II. Vocabulaire (2 points)
2.1 
Document 1
L'intégration est un processus dans lequel se lance, par différents biais, un individu, lorsqu'il cherche à s'incorporer à une collectivité. Pour l'auteur, son intégration se vérifie à deux titres :
  • le sentiment d'être français,
  • être considéré comme français par son entourage.
2.2 
Document 2
Un sépulcre est un tombeau, une tombe. Dans le texte, l'idée sous-entendue par l'usage du mot « sépulcre » est la mort.
III. Dissertation (12 points)
Il est absolument nécessaire que le candidat ait composé un devoir rigoureusement construit :
  • une introduction en bonne et due forme (accroche, sujet, problématique, plan),
  • un développement composé de plusieurs parties argumentées et illustrées, une conclusion qui montre en quoi les étapes de la réflexion permettent de formuler une réponse.
Dans le développement, on attend que le candidat soit capable d'organiser des pistes de réflexion sur la problématique des rapports humains et de la fraternité.
On attend du candidat qu'il ne « tombe » pas dans des énumérations stériles d'illustrations, mais qu'il pose des pistes et/ou étapes de réflexion.
À titre de « pistes » de réflexion, on peut avancer des tensions ou problématiques suivantes :
  • une lecture plurielle du mot « frère » (en tant que frère et sœur d'une même famille, en tant que membre d'une communauté, en tant que membre de l'humanité)

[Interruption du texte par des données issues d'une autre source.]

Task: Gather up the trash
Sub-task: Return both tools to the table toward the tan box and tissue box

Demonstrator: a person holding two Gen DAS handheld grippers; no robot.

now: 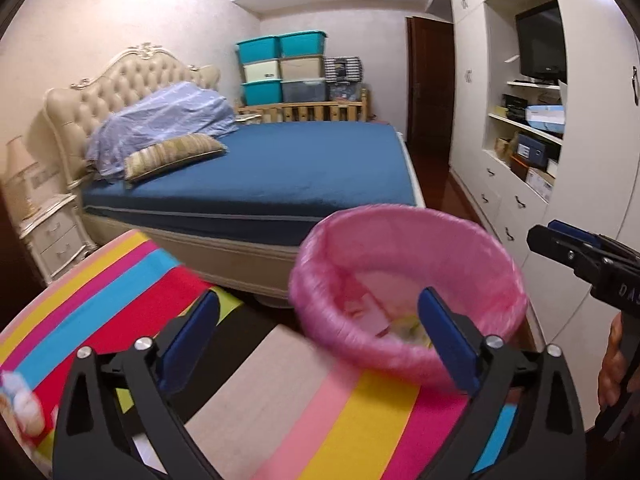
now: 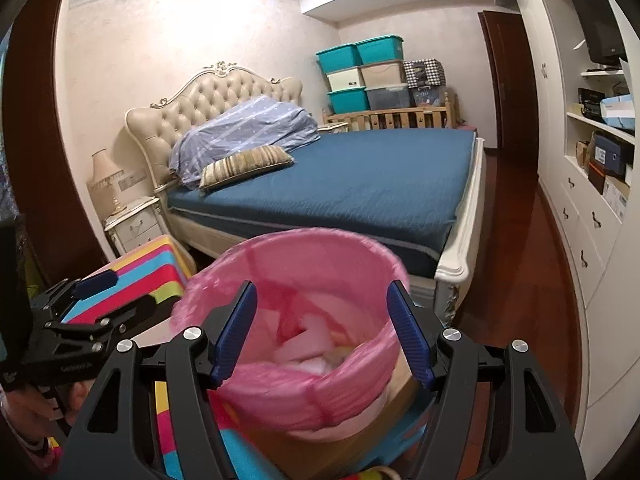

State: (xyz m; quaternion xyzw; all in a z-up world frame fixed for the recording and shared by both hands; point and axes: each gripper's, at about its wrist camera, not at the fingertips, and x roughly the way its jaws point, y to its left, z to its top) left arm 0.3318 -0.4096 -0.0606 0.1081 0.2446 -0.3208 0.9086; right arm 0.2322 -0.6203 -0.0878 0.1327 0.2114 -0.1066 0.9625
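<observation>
The left claw (image 1: 320,344) is standing wide open with nothing in it, and the bin (image 1: 408,292) with the pink bag is sitting just ahead, a little to its right. The right claw (image 2: 322,334) is released too, hanging right over the bin (image 2: 296,320). Pale trash (image 2: 308,352) is lying inside, straight ahead of the right claw.

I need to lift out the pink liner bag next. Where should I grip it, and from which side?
Probably grip the gathered pink film folded over the trash bin's rim, coming from above on the near side. There the pink liner bag bunches into thick folds outside the wall. The right gripper already hangs open over the mouth.
</observation>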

  • L'instauration d'un lien de fraternité, au sein d'une communauté ne risque-t-il pas de déboucher sur le communautarisme, et finalement sur l'isolement ?

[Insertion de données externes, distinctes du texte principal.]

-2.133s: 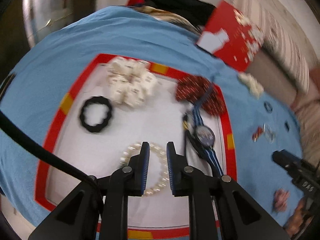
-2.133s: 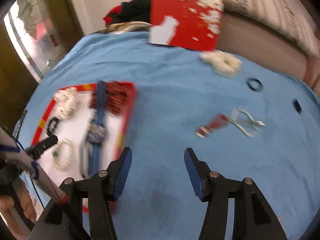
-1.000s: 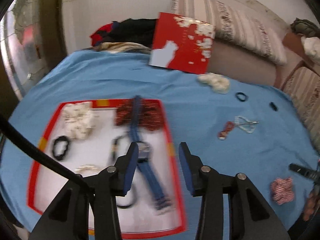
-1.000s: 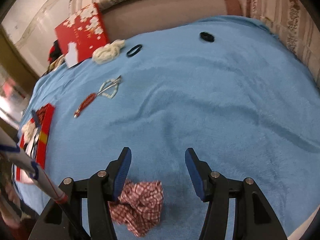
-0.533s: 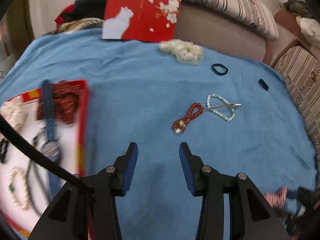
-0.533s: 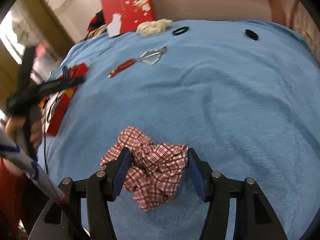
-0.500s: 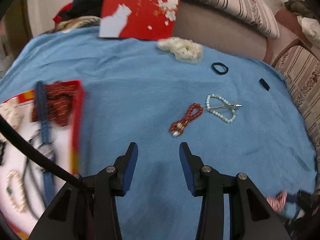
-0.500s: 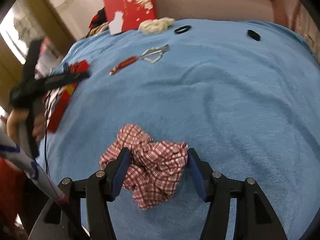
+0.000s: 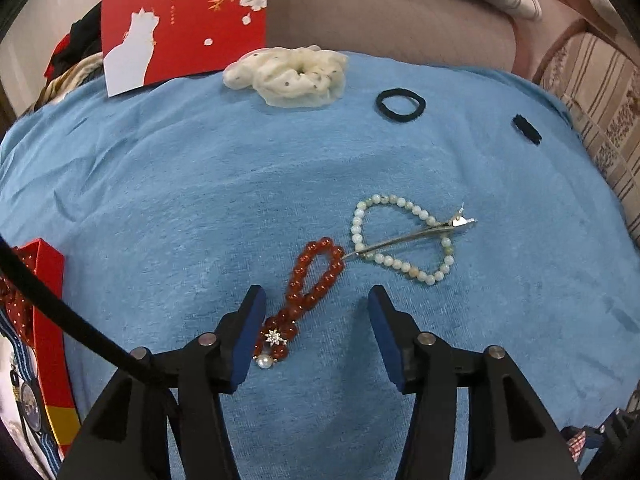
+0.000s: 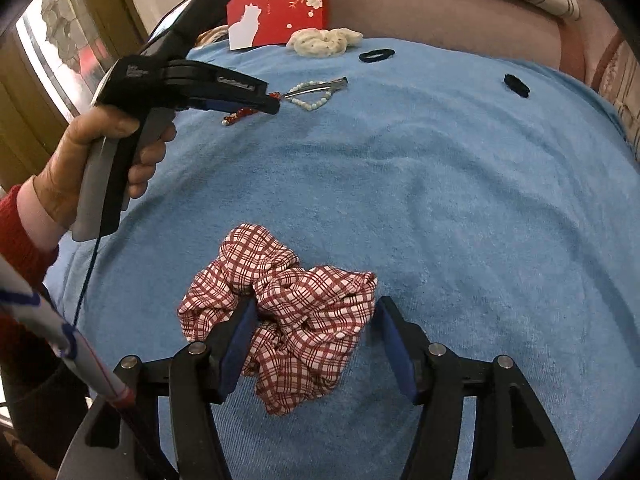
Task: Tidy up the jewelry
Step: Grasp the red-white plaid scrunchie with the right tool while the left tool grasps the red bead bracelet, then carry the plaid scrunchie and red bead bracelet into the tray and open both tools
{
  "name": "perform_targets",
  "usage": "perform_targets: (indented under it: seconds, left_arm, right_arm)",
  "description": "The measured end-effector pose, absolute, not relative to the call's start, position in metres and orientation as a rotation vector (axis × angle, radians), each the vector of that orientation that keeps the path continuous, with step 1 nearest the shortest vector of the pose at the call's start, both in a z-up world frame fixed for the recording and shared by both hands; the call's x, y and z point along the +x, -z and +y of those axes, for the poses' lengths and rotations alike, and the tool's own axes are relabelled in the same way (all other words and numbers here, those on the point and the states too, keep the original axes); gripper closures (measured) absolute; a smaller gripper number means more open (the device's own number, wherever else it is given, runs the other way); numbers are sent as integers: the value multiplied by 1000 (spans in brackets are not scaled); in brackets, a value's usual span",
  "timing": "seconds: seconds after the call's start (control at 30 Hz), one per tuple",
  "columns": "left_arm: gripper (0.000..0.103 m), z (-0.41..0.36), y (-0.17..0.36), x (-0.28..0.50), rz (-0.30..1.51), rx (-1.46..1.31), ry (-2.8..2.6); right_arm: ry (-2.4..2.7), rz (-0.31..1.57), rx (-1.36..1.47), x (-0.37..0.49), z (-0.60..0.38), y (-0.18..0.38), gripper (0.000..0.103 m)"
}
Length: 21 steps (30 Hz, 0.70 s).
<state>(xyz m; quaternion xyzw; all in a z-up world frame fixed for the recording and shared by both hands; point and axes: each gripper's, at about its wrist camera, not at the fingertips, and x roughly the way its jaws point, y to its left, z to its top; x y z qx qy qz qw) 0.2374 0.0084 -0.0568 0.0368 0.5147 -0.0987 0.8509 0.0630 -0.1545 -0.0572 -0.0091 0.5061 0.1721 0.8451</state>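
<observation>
A red bead bracelet (image 9: 310, 286) with a star charm and pearl lies on the blue cloth (image 9: 160, 184). My left gripper (image 9: 316, 328) is open, its jaws on either side of the bracelet's near end. A pale bead bracelet (image 9: 400, 236) with a silver hair clip (image 9: 420, 232) across it lies just beyond. My right gripper (image 10: 316, 336) is open around a red checked scrunchie (image 10: 288, 296). The left gripper also shows in the right wrist view (image 10: 256, 100), over the bracelets.
A cream scrunchie (image 9: 288, 74), a black hair tie (image 9: 400, 105) and a small black band (image 9: 527, 129) lie farther back. A red card (image 9: 180, 20) leans against the sofa. The red-edged tray (image 9: 48, 320) with a watch is at the left.
My left gripper has left the tray, swung right and closed in on the red bracelet. My right gripper has come down around the checked scrunchie.
</observation>
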Motion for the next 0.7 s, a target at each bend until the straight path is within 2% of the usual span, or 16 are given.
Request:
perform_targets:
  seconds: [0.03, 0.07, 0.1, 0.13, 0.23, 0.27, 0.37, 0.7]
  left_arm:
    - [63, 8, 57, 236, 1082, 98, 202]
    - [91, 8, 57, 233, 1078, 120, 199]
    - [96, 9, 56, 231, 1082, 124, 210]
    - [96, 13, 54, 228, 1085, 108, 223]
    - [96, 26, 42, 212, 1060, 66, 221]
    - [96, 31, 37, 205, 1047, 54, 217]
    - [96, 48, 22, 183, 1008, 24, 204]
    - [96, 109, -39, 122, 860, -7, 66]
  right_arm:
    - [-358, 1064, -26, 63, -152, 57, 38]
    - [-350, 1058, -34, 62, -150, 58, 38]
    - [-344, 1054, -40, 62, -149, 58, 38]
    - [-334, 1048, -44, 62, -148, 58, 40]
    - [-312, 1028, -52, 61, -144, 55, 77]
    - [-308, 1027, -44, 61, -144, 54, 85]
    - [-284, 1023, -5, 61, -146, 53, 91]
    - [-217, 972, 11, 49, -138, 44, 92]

  • Suffit-il d'être membre de l'espèce humaine pour que nous soyons « frères » ?
  • Peut-on se contenter de co-exister avec les autres individus, sans tisser de véritables liens avec ses congénères ?
  • Les liens entre hommes doivent-ils relever de l'initiative personnelle ou bien être institutionnalisés par l'État ?
  • La fraternité qui pousse les hommes à la générosité et à l'accueil des plus "faibles" doit-elle se penser sur le mode de la pitié ou de la charité ?
  • L'individualisme, souvent valorisé dans nos sociétés, n'est-il pas, à l'épreuve des faits, une impasse ?
  • La « chaleur humaine » est-elle nécessaire à la vie des hommes ?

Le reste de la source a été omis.